MLK in Macon and Dublin: A road map
Look back on the civil rights leader’s time in Middle Georgia to celebrate the holiday.

When Martin Luther King Jr. traveled through Dublin and Macon, he left a lasting imprint on Middle Georgia’s civil rights history.
This guide highlights the key stops where King spoke, organized and connected local struggles to a national movement.
This report was compiled in advance of Monday’s Martin Luther King Jr. Day, a federal holiday honoring the life, achievements and legacy of the slain civil rights leader.
Dreams in Dublin
Before civil rights activist Martin Luther King Jr. had a dream, he had an essay.
Speaking to a crowd in Dublin on April 17, 1944, attendees at First African Baptist Church heard the 15-year-old deliver his first public speech, “The Negro and the Constitution.”
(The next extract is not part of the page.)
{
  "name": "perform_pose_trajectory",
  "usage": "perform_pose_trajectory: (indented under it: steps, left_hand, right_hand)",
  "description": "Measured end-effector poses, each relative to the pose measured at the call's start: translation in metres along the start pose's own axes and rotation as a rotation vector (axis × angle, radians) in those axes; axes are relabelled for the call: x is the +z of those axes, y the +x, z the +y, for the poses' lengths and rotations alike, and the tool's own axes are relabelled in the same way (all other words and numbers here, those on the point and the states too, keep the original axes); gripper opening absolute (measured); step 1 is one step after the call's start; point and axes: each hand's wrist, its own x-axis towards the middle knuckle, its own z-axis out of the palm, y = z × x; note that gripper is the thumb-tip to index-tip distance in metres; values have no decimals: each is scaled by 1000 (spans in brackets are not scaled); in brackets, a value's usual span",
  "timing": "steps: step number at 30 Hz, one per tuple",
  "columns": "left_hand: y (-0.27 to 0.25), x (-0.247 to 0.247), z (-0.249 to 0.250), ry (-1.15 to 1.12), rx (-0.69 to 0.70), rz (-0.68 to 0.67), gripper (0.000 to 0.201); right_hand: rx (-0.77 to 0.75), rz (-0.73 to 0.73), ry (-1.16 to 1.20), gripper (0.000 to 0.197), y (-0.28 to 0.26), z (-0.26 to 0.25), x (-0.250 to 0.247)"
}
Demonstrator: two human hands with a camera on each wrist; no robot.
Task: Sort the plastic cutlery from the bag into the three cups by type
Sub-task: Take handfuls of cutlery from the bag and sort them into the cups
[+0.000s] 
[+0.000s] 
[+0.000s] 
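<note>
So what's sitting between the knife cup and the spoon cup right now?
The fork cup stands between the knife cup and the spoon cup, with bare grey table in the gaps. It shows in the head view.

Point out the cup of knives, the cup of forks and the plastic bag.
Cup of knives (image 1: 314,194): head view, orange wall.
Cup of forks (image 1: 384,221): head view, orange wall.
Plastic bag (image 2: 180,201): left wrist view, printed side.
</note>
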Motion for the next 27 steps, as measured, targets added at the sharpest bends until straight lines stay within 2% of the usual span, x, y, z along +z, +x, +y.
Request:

King talked as a participant in an essay contest hosted by the “Colored Elks Clubs” of Georgia, which held its state convention at the church.
“My heart throbs anew in the hope that inspired by the example of Lincoln, imbued with the spirit of Christ, they will cast down the last barrier to perfect freedom,” King said in his speech. “And I, with my brother of blackest hue possessing at last my rightful heritage and holding my head erect, may stand beside the Saxon — a Negro — and yet a man!”
In another pivotal moment following his speech, King was asked — for the first time in his life — to give up his seat on the bus ride from Dublin back to his home in Atlanta.
In honor of King’s roots in Dublin, the church hosts an annual oratorical speech contest.
A mural and monument erected in downtown Dublin near the church honors the place that later became a catalyst for King’s work.
This was not King’s only visit to Dublin. In 1961, he checked into Dudley’s Motel and Cafe, one of the only inns between Macon and Savannah that Black people could frequent, according to an article in The Courier Herald.
While the motel offered accommodations such as televisions, telephones and electric heat, it served an even greater purpose during the Civil Rights Movement. Black ministers and other civil rights activists stayed at Dudley’s, which acted as a safe house.

Stops in Macon
King made several trips to Macon and referenced it in his speeches.
In 1957, he delivered a speech at Steward Chapel on Forsyth Street, which is now the site of a ceremony following Macon’s annual parade that honors King.
In July 1962, he acknowledged a voter registration campaign in the city.
Just 12 days before his assassination in 1968, King visited Macon as part of his Poor People’s Campaign. He addressed the crowd of 400 at the New Zion Baptist Church, encouraging them to stand up against systemic inequality in wages and advocate for a better quality of life.
King’s stops in Macon — and his overall legacy — are commemorated with a mural by a local artist, Kevin “Scene” Lewis, which depicts the civil rights leader gazing into the distance and flanked by clouds and a blue sky. The mural, created in 2024, is located two blocks from the original location of New Zion Church.
Remembering King
The public is invited to a free screening of “Made for a King,” a documentary by Keep Macon-Bibb Beautiful, at 3 p.m. Saturday at the Douglass Theatre on Martin Luther King Jr. Boulevard in Macon.
The documentary first premiered in March 2025. It gives viewers a glimpse into King’s last visit to Macon and documents how Lewis made his mural.
After the screening, U.S. Rep. Sanford D. Bishop, who represents Southwest Georgia, will speak.